Sure, banks have their main branches at Portage and Main, but
it seems the majority of financial institutions in the downtown
are of the payday loan variety.
How many of these companies would you find in suburbia? None.
So, why do they exist downtown? They exist because of poverty.
Poor people use these companies because they are in desperate
need of short-term loans to make ends meet. People in suburbia,
on the other hand, can drive to their financial institutions and
take out money, apply for a line of credit, etc.
In the Winnipeg Sun recently, Winnipeg Centre MP Pat Martin spoke
out against these companies, saying: “They suck the resources
out of the poor. These people should be dragged into the street
and shot.”
Given Martin’s outspoken position, it’s surprising
that provincial finance minister Greg Selinger wants to control
payday loan companies through legislation but doesn’t want
to put them out of business because they are needed in some communities.
Mr. Selinger might have forgotten what he was like as a young
social worker in the early 1970s. He was hired by the credit-union
movement to be a community-development worker.

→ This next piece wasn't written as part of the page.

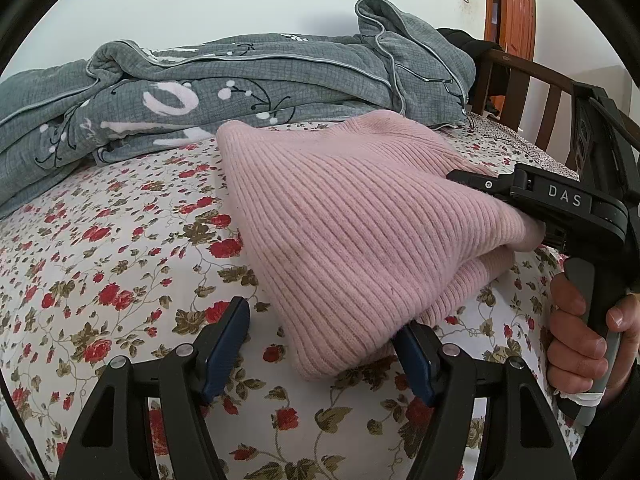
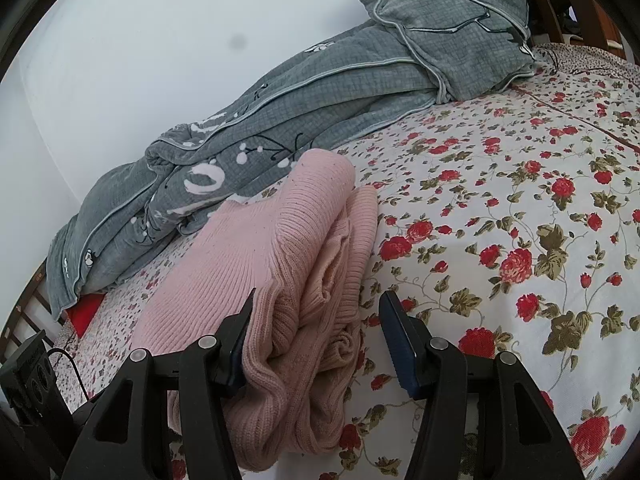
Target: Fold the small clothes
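A pink ribbed knit sweater (image 1: 352,232) lies folded in layers on the floral bedsheet (image 1: 120,248). My left gripper (image 1: 320,340) is open at the sweater's near corner, with the corner lying over its right finger. My right gripper (image 2: 316,340) is open, its jaws standing around the sweater's folded end (image 2: 296,288). In the left wrist view the right gripper (image 1: 532,208) shows at the sweater's right edge, held by a hand (image 1: 580,340).
A rumpled grey quilt (image 1: 224,88) lies along the wall behind the sweater, also seen in the right wrist view (image 2: 320,92). A wooden bed rail (image 1: 532,84) and an orange door (image 1: 516,4) stand at the right. Floral sheet (image 2: 520,200) spreads right of the sweater.
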A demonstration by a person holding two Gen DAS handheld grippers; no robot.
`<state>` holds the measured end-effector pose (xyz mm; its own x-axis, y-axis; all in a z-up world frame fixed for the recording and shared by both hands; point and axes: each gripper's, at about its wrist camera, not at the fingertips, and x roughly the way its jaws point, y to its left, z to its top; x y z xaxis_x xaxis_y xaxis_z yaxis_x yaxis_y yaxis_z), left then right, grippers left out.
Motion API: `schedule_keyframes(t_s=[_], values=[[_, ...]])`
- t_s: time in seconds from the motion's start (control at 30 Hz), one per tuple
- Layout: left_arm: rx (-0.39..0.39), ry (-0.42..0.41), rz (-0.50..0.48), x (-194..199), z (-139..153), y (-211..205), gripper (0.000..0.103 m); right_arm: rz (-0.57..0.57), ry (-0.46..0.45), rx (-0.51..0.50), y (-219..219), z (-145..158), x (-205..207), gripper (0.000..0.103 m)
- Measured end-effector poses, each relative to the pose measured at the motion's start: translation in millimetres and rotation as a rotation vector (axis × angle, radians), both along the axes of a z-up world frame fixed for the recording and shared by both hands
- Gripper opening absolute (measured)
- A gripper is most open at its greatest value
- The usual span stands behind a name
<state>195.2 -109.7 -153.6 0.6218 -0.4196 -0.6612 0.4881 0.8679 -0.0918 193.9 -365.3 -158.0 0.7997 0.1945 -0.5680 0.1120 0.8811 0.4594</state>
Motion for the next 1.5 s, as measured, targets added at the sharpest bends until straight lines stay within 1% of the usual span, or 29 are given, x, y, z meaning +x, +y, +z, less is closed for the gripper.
schedule_keyframes(t_s=[0.17,0.23,0.33,0.37,0.4,0.43,0.47,0.5,0.6,0.67,0.77,0.8,0.9,1.0,1.07,1.1,1.17,1.2,1.23,1.27,1.33,1.37,1.4,1.43,1.5], values=[[0.002,-0.009,0.001,-0.7,0.5,-0.1,0.069,0.0,0.0,0.0,-0.4,0.3,0.2,0.056],[0.002,-0.015,-0.002,-1.9,1.1,-0.6,0.067,-0.001,0.0,-0.002,-0.2,0.2,0.0,0.056],[-0.007,-0.034,-0.013,-5.5,3.3,0.1,0.056,-0.004,-0.001,-0.01,1.7,-0.8,-1.1,0.056],[-0.015,-0.047,-0.02,-7.5,4.6,0.9,0.048,-0.005,0.0,-0.011,2.0,-0.8,-1.2,0.056],[-0.021,-0.066,-0.017,-9.7,6.1,2.1,0.044,-0.006,0.0,-0.013,2.2,-0.8,-1.1,0.056],[-0.028,-0.082,-0.014,-11.6,7.5,3.5,0.042,-0.006,0.0,-0.014,2.6,-0.7,-1.4,0.056],[-0.035,-0.092,-0.013,-12.9,8.3,4.6,0.036,-0.007,0.001,-0.015,2.7,-0.7,-1.3,0.056],[-0.051,-0.102,-0.009,-13.9,9.7,7.0,0.034,-0.007,0.002,-0.013,3.0,-1.1,-1.8,0.056],[-0.108,-0.096,0.0,-12.1,11.5,13.4,0.031,-0.007,0.005,-0.012,2.8,-0.6,-0.7,0.056],[-0.127,-0.081,0.007,-9.7,10.9,15.3,0.031,-0.006,0.006,-0.013,3.0,-0.4,-0.7,0.057],[-0.103,-0.094,0.013,-11.6,10.2,10.3,0.032,-0.004,0.008,-0.014,2.4,-0.5,-0.1,0.057],[-0.086,-0.097,0.018,-11.6,9.6,7.8,0.036,-0.003,0.009,-0.013,2.2,-0.7,-0.5,0.057],[-0.044,-0.091,0.028,-9.0,8.3,1.6,0.04,-0.002,0.011,-0.006,1.3,-0.9,0.2,0.057],[-0.045,-0.068,0.064,-2.5,8.2,-2.2,0.044,-0.003,0.011,-0.011,1.5,-0.8,0.5,0.057],[-0.069,-0.06,0.096,0.2,8.9,-2.3,0.04,-0.004,0.011,-0.013,2.0,-0.6,1.4,0.057],[-0.082,-0.074,0.103,-1.8,10.4,-1.1,0.031,-0.003,0.012,-0.013,1.7,-0.8,1.5,0.057],[-0.126,-0.111,0.111,-7.9,15.9,5.7,0.021,0.005,0.013,-0.009,-0.2,-0.3,3.0,0.057],[-0.155,-0.126,0.119,-10.5,19.0,12.3,0.018,0.012,0.008,0.001,-2.4,0.4,3.2,0.057],[-0.19,-0.123,0.122,-11.0,20.5,20.1,0.017,0.016,0.005,0.01,-4.0,0.7,3.4,0.057],[-0.204,-0.11,0.124,-9.8,19.7,24.4,0.017,0.019,0.002,0.019,-5.0,0.8,3.3,0.057],[-0.208,-0.064,0.126,-3.1,13.7,31.9,0.016,0.025,0.006,0.002,-1.5,0.7,4.1,0.057],[-0.217,-0.046,0.129,-1.0,11.7,35.1,0.016,0.035,0.009,-0.025,3.4,1.6,4.6,0.057],[-0.224,-0.026,0.126,0.1,10.4,37.4,0.016,0.042,0.002,-0.08,11.9,4.3,4.2,0.057],[-0.222,-0.015,0.122,0.5,9.8,37.9,0.016,0.042,-0.006,-0.113,16.8,6.5,3.8,0.056],[-0.195,0.0,0.101,-2.5,7.7,34.8,0.018,0.041,-0.021,-0.165,25.1,9.6,0.7,0.056]])
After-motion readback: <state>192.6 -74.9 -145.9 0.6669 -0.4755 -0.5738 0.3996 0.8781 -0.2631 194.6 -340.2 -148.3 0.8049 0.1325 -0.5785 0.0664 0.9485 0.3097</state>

At the time, we were facing the scourge of ‘tax discounters’,
which offered people an instant income-tax refund at exorbitant
interest rates. No legislation controlled these companies. It
was Selinger who organized community activists to create alternative
financial institutions to compete with the tax discounters and
lobby the federal government to change usury legislation and drive
these companies out of business.
These efforts resulted in the creation of the Community Income
Tax Service, which provided income tax services to low-income
citizens. It still exists today and primarily provides financial
and debt counselling.
Then the Midland Credit Union was brought into the core area to
provide instant income tax refunds to residents by charging one
per cent interest per month until the refund cheques arrived (about
two months). The alternative financial institution resulted in
$1.5 million being reinvested in the communities.
Legislative changes were made as a result of our efforts —
I went to Ottawa to lobby the federal government on this issue
— and institutions were only allowed to charge up to 15
per cent interest for instant cash from income tax returns. This
ultimately put the tax discounters out of business.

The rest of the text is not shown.